* **MATERIAL FOR THIS TASK**:
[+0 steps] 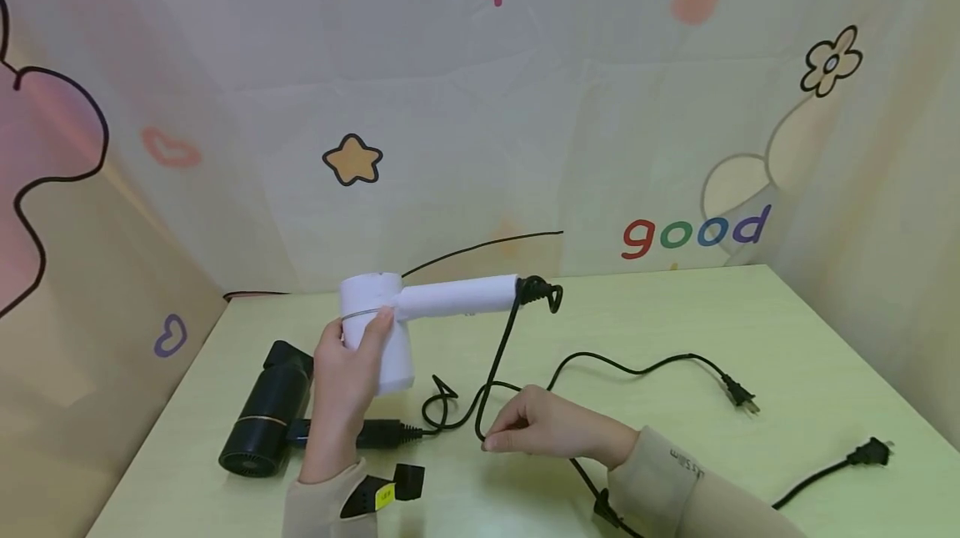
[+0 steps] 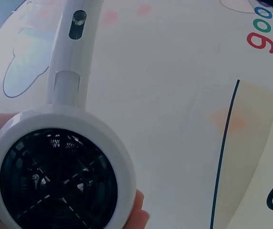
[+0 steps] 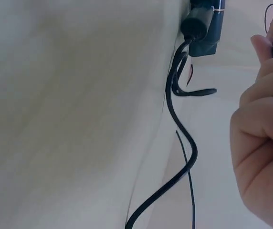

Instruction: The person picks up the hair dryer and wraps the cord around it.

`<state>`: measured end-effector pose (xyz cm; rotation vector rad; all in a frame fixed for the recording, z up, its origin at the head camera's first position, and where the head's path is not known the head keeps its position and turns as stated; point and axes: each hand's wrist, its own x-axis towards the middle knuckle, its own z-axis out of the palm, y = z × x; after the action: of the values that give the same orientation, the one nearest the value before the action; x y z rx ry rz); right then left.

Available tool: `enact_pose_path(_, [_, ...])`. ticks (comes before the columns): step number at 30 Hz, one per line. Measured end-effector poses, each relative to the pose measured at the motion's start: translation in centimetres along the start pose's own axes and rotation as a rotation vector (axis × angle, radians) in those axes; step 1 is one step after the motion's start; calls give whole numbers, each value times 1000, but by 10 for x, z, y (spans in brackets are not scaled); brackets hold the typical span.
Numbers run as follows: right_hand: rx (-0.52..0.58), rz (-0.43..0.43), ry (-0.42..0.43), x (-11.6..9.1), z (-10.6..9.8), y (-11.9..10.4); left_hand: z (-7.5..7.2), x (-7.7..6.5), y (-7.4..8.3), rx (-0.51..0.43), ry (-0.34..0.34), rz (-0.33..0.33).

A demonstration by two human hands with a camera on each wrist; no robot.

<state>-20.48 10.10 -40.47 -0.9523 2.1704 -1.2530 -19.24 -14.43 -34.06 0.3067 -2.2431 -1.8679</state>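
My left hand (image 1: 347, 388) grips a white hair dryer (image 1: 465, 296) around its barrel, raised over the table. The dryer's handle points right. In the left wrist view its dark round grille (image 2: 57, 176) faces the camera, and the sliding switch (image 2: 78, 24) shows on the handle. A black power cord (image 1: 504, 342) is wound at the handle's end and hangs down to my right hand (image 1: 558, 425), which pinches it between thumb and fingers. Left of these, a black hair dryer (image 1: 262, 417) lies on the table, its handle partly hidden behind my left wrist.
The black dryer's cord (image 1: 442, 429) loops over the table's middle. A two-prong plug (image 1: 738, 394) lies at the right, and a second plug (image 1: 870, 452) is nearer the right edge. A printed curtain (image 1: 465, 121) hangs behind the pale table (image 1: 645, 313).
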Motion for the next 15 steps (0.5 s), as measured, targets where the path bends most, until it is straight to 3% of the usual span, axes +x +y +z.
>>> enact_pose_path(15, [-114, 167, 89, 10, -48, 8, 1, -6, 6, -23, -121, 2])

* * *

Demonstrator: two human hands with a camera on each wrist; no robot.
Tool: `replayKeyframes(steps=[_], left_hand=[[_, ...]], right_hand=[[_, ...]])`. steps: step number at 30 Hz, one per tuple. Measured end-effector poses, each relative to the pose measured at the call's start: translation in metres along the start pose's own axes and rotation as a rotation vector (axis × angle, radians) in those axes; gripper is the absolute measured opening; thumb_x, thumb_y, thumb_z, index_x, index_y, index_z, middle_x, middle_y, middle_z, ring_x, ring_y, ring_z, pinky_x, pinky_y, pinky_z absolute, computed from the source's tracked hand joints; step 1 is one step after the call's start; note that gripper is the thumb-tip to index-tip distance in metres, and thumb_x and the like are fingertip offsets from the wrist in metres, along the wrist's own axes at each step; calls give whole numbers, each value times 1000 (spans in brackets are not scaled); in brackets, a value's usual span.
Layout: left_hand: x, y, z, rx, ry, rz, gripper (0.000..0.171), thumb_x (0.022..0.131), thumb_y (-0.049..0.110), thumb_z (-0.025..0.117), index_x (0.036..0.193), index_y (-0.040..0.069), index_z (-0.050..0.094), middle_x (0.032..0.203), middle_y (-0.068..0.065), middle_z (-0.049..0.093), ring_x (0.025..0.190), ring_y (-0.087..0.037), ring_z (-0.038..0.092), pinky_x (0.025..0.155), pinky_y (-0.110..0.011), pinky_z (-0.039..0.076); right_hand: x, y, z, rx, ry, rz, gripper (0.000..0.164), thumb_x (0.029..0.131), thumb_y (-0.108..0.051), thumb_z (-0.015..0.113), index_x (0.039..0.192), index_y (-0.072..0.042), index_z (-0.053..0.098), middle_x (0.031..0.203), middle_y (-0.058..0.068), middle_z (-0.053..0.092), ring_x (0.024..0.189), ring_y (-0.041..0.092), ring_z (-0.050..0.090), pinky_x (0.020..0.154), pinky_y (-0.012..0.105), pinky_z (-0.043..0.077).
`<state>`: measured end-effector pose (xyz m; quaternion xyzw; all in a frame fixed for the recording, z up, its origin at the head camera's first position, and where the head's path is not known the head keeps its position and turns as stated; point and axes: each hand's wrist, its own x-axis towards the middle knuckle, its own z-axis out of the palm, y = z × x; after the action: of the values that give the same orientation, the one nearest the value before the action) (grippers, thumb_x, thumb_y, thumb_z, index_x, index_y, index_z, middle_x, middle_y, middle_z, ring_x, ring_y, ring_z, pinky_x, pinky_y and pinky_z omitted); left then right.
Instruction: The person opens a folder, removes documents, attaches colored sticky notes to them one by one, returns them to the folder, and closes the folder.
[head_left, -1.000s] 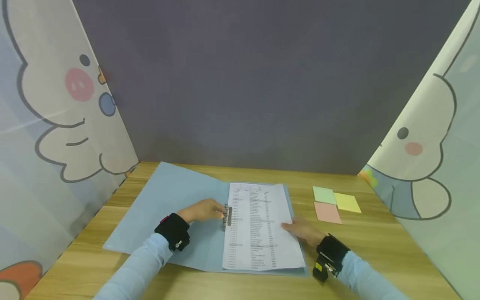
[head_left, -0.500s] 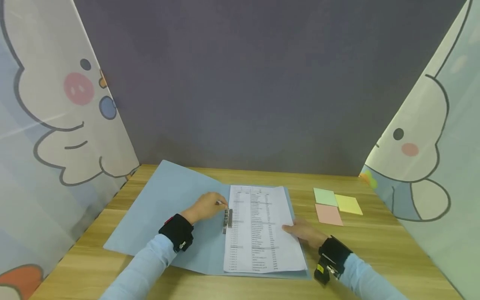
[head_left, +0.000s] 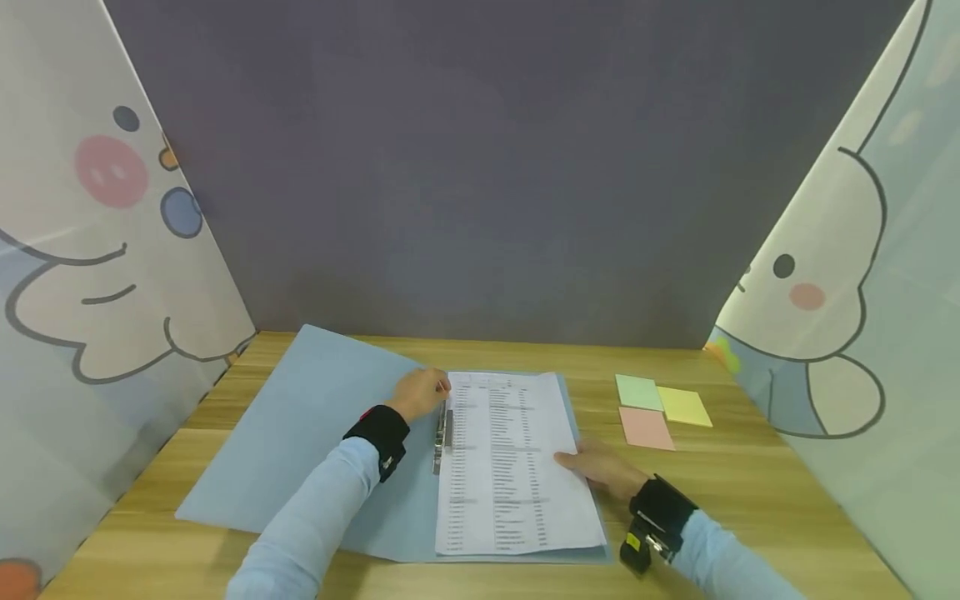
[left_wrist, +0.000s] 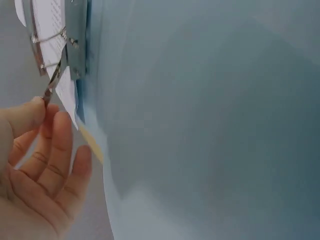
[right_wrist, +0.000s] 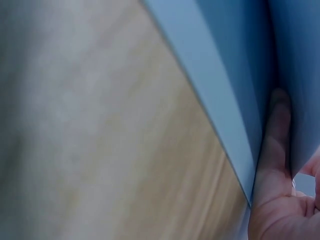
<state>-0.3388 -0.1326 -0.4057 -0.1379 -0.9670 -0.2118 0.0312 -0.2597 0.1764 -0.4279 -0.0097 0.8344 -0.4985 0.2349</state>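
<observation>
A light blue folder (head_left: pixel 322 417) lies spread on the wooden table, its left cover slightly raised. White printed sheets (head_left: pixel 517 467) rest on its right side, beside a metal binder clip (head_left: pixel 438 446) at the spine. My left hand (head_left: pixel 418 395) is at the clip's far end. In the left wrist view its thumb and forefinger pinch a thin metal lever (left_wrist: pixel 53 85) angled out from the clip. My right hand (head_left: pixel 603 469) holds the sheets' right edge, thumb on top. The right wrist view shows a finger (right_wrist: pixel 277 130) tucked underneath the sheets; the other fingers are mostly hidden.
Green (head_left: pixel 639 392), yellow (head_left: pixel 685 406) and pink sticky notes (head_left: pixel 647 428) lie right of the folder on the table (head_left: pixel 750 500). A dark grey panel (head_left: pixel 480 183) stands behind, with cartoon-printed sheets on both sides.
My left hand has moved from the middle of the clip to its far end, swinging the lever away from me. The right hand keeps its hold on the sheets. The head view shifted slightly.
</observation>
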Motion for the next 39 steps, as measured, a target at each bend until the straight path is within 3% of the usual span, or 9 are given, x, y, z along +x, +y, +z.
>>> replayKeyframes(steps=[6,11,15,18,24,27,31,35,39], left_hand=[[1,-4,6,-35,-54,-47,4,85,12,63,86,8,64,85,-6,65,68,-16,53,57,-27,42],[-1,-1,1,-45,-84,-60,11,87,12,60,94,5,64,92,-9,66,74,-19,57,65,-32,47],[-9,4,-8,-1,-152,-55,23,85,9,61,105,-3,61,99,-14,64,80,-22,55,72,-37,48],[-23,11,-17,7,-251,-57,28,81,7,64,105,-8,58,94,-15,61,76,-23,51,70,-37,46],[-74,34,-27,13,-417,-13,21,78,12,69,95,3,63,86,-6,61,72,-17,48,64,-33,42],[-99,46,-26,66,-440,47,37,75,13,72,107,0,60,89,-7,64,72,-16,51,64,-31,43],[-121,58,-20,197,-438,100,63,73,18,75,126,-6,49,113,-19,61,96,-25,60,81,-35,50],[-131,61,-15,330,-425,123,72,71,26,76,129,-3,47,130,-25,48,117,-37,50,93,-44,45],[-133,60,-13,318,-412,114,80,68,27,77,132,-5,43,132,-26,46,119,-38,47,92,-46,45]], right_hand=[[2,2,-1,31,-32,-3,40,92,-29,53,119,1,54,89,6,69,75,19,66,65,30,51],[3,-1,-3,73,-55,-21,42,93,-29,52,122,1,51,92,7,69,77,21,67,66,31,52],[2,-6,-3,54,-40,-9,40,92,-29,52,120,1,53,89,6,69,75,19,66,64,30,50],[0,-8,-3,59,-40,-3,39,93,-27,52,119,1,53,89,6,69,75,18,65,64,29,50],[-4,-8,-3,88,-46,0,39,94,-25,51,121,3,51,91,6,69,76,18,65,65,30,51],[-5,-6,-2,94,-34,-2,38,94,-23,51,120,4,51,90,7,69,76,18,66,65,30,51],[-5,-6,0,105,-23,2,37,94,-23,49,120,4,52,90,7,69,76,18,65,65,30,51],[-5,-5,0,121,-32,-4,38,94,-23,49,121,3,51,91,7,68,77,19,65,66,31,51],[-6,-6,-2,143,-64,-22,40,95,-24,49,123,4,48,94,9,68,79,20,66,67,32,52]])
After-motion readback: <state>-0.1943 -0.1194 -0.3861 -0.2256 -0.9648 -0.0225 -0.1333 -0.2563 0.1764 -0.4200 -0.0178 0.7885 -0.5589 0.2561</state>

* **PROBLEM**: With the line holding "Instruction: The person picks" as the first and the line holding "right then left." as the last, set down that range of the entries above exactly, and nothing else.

* **RESULT OF THE TASK**:
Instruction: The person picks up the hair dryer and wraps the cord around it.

`<state>`: measured end-effector pose (xyz cm; rotation vector rad; all in a frame fixed for the recording, z up, its origin at the head camera's first position, and where the head's path is not known the head keeps its position and turns as stated; point and axes: each hand's wrist, its own x-axis towards the middle knuckle, its own z-axis out of the palm, y = z × x; after the action: of the values that give the same orientation, the one nearest the value before the action; x y z rx ry rz); right then left.

No additional response is required.